Action item — Below is a listing. Gather each line of it that contains "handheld".

Recorded information START

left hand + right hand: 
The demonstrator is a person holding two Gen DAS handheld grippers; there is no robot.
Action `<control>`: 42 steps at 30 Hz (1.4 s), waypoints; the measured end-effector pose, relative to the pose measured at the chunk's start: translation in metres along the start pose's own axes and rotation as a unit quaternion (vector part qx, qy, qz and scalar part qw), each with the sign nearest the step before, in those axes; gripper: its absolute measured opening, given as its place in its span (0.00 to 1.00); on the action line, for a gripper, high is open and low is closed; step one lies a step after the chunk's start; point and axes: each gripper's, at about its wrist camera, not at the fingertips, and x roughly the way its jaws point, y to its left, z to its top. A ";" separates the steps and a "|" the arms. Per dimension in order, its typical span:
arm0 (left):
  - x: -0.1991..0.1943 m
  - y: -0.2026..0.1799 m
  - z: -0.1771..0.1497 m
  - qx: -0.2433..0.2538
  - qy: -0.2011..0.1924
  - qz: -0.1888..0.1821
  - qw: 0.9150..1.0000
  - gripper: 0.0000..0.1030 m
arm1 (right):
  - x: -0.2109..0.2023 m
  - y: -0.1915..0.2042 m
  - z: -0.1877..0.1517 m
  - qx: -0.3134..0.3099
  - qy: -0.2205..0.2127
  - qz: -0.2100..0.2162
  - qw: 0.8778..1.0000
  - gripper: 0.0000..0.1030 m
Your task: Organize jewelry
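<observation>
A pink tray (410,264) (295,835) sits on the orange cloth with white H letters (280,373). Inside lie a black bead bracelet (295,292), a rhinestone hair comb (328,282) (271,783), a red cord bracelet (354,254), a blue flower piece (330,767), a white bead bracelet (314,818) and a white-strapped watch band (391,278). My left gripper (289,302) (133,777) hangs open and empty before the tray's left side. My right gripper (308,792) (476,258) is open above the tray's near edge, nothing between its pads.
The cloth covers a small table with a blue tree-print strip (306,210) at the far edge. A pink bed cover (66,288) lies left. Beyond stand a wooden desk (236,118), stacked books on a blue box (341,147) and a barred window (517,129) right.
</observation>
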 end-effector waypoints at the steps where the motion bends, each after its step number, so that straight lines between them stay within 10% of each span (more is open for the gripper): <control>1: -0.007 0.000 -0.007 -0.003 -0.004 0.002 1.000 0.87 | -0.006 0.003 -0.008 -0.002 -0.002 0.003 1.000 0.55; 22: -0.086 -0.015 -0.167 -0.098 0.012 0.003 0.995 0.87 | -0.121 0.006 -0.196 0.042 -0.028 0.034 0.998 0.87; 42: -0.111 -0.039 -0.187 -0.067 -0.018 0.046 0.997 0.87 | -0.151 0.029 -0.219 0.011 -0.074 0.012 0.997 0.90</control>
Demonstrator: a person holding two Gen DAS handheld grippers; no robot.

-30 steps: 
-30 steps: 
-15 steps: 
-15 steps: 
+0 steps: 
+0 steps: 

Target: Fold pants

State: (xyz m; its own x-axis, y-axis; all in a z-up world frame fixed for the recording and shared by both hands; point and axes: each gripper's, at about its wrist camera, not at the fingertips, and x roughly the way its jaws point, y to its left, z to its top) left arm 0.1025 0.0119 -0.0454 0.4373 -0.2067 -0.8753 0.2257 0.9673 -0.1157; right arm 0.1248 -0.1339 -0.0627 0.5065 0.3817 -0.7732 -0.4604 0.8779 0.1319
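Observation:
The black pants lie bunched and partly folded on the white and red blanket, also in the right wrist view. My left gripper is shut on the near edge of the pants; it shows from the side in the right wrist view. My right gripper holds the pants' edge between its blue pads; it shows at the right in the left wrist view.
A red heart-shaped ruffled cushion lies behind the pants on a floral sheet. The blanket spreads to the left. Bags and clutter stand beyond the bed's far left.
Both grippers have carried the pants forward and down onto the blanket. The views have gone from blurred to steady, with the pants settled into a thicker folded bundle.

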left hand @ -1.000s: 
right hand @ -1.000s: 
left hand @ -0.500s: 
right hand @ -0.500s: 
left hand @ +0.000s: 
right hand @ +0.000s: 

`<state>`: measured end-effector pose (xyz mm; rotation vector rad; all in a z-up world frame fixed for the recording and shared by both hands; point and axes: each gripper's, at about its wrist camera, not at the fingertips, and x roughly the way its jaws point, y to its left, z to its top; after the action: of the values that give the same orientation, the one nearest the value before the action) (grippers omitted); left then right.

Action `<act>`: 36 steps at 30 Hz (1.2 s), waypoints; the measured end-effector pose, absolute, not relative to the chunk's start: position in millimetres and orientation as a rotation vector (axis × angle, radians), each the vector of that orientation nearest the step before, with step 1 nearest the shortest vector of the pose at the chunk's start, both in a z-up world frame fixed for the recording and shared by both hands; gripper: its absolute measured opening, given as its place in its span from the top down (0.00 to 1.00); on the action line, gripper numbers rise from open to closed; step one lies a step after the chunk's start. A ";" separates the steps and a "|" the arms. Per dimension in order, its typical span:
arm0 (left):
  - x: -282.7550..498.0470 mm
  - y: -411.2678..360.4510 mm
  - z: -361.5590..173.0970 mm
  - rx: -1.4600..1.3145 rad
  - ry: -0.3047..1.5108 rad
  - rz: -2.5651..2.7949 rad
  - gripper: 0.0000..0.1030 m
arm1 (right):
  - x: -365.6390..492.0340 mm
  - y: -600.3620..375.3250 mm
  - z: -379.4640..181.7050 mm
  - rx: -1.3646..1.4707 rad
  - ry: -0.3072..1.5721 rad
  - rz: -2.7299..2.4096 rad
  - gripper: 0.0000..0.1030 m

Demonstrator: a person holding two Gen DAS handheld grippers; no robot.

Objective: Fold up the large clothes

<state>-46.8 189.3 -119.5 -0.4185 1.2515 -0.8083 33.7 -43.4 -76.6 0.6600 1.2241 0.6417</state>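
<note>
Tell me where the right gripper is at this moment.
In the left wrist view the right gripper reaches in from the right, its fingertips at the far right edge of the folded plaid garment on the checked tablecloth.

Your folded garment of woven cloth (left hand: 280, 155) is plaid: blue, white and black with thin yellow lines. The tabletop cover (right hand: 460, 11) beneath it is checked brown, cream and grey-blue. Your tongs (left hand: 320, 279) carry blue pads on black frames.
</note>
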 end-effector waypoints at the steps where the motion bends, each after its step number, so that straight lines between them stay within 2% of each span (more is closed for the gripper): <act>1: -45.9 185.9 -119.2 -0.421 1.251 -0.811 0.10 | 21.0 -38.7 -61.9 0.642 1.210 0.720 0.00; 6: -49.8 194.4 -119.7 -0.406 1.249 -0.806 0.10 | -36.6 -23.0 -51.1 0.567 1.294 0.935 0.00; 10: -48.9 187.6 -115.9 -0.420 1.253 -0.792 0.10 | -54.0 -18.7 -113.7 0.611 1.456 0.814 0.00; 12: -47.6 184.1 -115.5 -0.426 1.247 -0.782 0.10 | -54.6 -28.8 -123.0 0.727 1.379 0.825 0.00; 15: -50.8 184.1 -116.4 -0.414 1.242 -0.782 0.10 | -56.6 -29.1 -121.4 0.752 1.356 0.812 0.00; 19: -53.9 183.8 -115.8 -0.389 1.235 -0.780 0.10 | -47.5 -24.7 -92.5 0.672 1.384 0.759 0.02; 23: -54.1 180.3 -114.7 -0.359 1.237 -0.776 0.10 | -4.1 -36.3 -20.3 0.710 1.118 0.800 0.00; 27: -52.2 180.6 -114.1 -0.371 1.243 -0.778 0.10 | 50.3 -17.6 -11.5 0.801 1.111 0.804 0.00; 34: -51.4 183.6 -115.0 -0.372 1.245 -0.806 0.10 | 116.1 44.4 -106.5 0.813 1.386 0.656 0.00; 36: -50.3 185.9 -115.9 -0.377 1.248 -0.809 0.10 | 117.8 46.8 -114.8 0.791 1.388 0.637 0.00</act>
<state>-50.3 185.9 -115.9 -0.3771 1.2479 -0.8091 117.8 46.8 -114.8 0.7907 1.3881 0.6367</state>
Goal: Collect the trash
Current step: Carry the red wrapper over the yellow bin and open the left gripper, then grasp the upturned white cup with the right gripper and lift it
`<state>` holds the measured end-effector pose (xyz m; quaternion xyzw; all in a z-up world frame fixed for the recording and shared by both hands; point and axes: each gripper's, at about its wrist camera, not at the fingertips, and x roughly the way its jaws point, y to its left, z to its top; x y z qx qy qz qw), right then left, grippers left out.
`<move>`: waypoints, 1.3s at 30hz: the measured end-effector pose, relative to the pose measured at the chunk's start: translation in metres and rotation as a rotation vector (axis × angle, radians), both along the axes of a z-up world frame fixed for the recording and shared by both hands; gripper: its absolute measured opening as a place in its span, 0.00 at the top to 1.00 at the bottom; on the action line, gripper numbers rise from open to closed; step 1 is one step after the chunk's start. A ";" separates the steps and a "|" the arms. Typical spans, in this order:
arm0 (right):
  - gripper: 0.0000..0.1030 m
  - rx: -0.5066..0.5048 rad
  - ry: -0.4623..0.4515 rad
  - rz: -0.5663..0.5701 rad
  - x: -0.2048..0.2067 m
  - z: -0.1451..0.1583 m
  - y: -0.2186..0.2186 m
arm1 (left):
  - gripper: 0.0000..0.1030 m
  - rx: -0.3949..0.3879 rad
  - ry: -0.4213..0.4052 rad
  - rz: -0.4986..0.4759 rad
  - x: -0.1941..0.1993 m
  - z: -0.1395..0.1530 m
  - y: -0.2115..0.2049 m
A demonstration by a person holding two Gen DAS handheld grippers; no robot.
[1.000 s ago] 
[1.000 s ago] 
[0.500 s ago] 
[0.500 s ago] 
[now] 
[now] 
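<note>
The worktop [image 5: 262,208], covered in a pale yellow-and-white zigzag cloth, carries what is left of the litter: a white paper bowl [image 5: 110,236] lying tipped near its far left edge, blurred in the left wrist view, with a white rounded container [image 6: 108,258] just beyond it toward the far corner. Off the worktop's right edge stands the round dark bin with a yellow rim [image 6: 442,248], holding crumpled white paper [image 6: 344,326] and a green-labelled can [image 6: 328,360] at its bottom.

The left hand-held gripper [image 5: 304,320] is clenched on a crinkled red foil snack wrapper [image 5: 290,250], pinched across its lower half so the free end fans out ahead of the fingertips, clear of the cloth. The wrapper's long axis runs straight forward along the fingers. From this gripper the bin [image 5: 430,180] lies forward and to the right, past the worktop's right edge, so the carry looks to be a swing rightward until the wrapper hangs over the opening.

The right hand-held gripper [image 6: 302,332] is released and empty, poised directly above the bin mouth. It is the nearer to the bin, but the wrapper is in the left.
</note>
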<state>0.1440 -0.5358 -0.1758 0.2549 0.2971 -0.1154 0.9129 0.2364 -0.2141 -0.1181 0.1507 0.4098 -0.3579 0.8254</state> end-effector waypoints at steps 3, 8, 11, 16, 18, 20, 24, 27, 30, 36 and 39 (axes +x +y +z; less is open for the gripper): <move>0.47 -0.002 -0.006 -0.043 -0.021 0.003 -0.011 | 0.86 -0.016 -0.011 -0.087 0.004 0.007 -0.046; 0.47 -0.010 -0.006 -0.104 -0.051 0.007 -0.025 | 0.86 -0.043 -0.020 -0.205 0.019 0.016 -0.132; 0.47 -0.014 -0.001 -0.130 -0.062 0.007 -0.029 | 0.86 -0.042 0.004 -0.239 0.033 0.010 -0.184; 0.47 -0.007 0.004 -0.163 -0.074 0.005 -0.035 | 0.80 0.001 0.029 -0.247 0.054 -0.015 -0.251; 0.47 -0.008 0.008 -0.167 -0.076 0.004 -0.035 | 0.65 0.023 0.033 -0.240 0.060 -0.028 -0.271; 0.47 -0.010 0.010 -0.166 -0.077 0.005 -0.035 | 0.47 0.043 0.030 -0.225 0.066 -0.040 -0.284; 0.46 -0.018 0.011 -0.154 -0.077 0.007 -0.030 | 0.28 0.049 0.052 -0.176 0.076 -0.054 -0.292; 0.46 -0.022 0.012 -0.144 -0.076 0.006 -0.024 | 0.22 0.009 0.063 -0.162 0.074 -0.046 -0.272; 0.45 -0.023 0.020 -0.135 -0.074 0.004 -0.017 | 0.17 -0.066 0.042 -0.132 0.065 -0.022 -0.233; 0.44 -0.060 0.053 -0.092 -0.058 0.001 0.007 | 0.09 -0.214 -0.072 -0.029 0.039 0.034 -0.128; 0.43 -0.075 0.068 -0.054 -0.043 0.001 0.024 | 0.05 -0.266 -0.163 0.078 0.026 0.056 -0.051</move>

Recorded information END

Result —
The demonstrator is a person holding two Gen DAS handheld grippers; there is no robot.
Demonstrator: a person holding two Gen DAS handheld grippers; no robot.
Demonstrator: a person holding two Gen DAS handheld grippers; no robot.
A demonstration by a person holding two Gen DAS handheld grippers; no robot.

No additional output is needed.